- TASK DESCRIPTION:
When a line of the entries contains "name", please list that line.

- RECORD SET:
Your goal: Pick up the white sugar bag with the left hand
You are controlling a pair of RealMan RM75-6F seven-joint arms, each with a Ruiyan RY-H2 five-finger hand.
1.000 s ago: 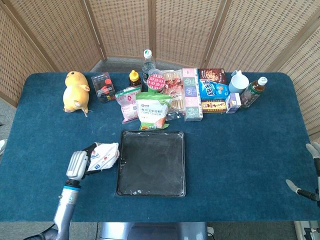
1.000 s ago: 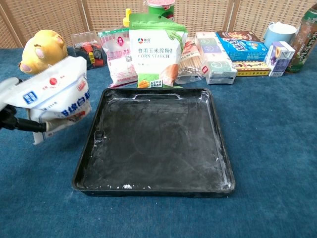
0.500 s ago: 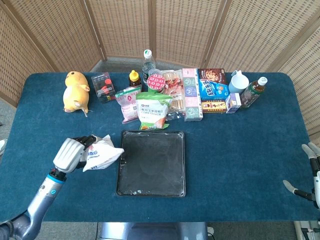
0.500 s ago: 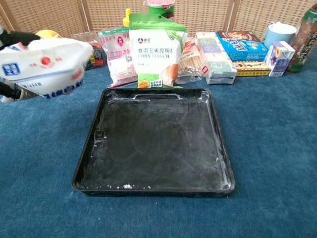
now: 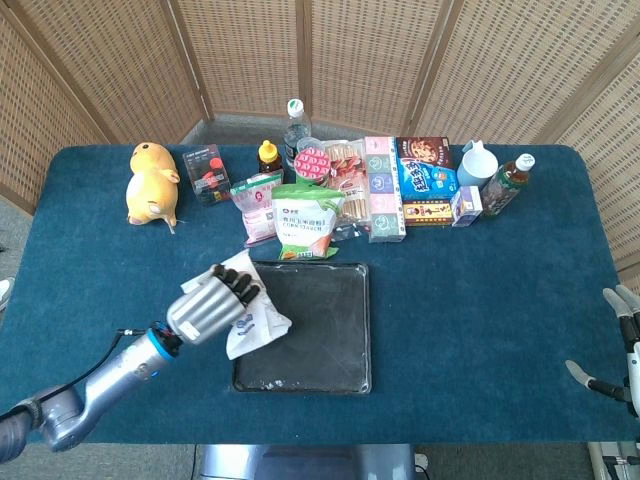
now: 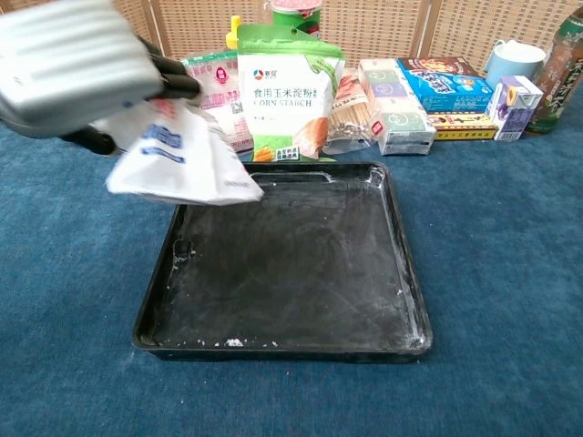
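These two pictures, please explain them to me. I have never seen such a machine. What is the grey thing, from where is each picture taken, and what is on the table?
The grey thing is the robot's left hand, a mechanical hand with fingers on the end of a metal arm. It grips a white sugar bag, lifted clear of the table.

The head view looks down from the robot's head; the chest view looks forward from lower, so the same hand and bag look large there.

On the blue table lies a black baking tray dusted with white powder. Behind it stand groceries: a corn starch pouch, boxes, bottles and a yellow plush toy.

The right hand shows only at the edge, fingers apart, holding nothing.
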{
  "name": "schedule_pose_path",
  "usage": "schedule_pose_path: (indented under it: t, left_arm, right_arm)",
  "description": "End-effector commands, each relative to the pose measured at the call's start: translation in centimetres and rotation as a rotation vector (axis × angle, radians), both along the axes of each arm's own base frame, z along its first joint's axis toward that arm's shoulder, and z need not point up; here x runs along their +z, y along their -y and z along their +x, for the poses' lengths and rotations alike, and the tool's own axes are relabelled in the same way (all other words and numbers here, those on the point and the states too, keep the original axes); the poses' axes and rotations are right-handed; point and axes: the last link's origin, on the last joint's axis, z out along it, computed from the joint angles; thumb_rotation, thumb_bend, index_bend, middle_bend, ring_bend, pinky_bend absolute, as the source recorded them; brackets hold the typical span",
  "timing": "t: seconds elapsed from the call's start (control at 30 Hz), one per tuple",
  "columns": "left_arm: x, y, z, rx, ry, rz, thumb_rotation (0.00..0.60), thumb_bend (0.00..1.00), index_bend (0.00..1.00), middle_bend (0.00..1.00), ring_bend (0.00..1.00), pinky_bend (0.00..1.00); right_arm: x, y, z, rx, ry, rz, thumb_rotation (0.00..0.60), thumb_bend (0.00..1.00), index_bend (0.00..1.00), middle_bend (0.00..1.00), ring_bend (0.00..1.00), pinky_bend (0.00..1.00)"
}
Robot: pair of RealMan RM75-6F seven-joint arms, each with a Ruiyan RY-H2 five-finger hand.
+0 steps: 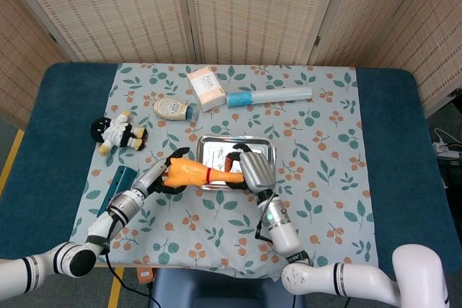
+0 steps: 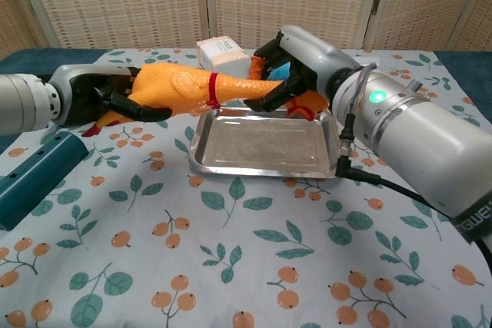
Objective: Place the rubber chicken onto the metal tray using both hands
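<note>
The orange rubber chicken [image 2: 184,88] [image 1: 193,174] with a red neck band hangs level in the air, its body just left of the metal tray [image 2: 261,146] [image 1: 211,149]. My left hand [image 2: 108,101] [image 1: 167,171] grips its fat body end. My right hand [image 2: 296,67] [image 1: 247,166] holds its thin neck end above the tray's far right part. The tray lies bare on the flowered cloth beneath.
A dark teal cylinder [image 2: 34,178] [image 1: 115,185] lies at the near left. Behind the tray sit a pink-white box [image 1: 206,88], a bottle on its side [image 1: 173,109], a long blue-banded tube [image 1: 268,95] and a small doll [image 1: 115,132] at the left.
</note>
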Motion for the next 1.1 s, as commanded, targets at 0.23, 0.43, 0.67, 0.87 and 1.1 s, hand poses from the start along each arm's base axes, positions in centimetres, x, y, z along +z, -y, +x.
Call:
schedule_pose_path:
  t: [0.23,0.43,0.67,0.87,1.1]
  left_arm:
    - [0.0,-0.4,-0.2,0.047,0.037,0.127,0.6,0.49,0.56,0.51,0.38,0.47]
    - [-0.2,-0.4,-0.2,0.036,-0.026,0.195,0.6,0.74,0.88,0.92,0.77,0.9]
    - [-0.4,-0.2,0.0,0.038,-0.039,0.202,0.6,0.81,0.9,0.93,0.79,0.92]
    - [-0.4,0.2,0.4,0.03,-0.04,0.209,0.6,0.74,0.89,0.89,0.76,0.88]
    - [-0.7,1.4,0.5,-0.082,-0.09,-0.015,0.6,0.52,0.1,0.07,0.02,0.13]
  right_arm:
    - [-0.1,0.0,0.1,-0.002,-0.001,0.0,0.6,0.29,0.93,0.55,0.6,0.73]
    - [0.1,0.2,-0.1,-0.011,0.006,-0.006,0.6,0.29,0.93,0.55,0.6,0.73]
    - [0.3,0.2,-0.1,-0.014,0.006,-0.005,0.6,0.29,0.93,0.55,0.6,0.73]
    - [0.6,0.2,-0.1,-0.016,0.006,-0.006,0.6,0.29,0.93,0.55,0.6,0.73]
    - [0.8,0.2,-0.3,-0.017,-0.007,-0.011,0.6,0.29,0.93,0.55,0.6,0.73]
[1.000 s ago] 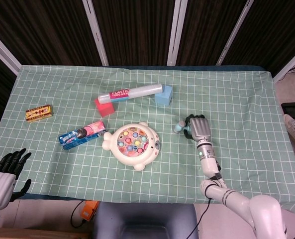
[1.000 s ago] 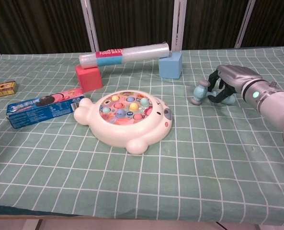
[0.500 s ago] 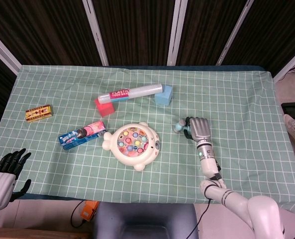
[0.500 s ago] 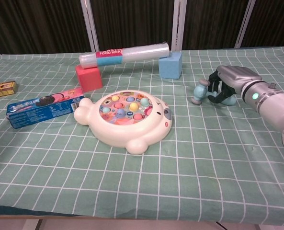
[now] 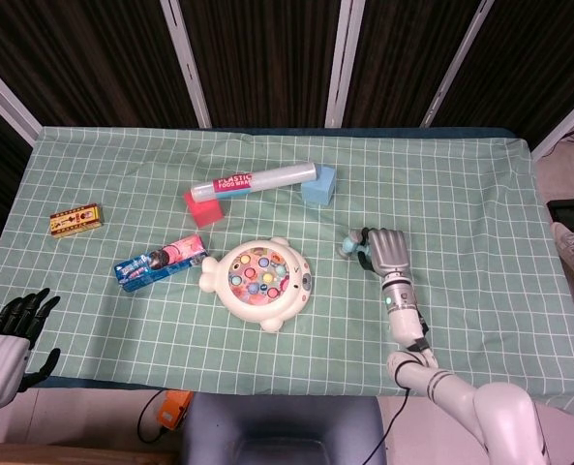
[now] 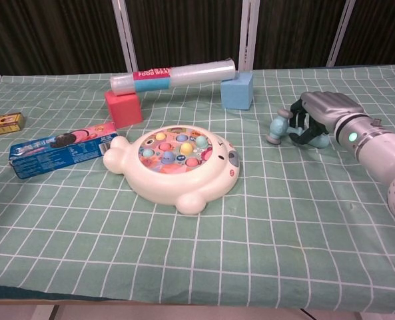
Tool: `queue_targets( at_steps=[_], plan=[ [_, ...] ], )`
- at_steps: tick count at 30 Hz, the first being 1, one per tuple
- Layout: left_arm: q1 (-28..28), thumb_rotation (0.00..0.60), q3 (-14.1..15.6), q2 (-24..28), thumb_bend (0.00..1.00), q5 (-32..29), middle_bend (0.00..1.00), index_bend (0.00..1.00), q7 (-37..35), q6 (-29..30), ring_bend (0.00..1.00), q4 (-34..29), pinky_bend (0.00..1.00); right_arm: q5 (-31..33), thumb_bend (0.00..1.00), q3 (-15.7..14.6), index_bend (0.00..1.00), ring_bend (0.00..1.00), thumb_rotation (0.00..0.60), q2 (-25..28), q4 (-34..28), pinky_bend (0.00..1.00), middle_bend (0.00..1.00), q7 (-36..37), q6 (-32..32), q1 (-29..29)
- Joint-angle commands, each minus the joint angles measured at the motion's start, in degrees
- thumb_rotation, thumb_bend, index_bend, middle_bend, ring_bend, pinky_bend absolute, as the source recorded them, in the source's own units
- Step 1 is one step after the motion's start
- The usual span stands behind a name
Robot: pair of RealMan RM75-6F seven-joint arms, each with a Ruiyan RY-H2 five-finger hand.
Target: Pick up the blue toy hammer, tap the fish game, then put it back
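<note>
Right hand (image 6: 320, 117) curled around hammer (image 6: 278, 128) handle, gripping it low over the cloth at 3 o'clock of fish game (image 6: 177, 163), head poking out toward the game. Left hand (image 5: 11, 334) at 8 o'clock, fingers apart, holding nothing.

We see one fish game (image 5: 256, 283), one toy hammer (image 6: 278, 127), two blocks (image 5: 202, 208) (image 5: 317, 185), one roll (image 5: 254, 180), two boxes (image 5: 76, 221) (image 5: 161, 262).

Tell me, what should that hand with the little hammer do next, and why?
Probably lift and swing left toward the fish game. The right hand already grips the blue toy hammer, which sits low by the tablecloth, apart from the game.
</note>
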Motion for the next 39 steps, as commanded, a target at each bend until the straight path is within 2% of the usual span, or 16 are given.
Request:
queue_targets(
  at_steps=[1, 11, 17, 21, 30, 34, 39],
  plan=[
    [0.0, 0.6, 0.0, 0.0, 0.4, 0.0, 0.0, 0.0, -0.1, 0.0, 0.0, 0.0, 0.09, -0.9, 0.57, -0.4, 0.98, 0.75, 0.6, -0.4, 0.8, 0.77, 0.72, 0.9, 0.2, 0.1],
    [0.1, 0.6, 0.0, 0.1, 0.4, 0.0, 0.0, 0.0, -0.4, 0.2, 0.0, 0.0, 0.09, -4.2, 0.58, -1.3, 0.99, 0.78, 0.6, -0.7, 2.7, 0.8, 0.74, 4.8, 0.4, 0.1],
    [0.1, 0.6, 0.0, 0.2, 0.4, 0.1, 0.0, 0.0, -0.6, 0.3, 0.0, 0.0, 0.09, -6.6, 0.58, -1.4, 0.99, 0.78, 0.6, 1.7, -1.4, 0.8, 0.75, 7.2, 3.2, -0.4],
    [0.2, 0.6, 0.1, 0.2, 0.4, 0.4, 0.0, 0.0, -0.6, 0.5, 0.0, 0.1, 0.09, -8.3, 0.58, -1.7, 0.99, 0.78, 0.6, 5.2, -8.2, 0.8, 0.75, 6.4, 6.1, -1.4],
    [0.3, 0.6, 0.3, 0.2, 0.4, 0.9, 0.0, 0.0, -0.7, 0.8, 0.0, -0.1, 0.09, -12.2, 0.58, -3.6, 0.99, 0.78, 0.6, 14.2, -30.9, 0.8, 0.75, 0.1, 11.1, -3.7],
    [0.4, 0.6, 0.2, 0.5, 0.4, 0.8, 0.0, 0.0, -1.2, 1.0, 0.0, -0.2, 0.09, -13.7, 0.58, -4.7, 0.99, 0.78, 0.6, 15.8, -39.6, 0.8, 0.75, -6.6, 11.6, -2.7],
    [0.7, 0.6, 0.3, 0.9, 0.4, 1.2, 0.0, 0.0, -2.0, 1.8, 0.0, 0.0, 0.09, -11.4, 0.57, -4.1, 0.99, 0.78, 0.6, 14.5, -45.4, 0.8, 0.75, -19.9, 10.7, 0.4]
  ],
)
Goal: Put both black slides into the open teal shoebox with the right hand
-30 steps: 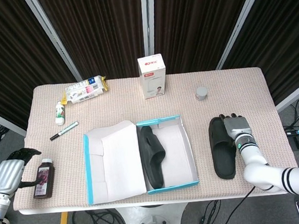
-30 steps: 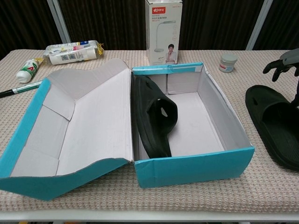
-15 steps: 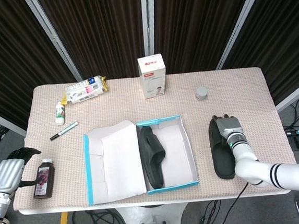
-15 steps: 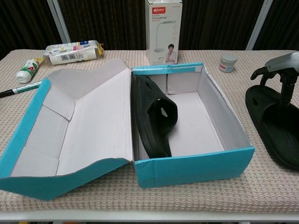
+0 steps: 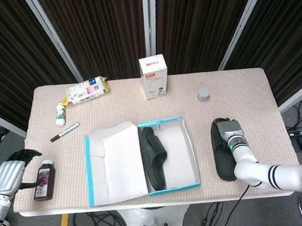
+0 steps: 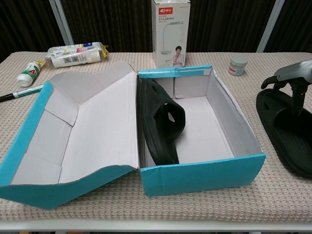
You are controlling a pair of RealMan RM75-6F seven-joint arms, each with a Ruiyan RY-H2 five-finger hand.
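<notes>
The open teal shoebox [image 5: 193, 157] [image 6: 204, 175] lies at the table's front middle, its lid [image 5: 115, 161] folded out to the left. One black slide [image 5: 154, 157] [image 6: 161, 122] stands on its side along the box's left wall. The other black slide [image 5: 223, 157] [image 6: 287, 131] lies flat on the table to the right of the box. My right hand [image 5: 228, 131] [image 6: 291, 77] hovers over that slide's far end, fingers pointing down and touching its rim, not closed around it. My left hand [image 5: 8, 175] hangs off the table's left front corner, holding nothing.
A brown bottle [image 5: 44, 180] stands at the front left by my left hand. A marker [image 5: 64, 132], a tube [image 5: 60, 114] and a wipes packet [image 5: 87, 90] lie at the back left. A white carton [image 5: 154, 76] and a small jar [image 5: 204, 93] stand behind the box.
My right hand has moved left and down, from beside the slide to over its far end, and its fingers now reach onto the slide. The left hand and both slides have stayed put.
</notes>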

- TASK SOLUTION:
  "name": "schedule_pose_path",
- The usual span stands behind a name

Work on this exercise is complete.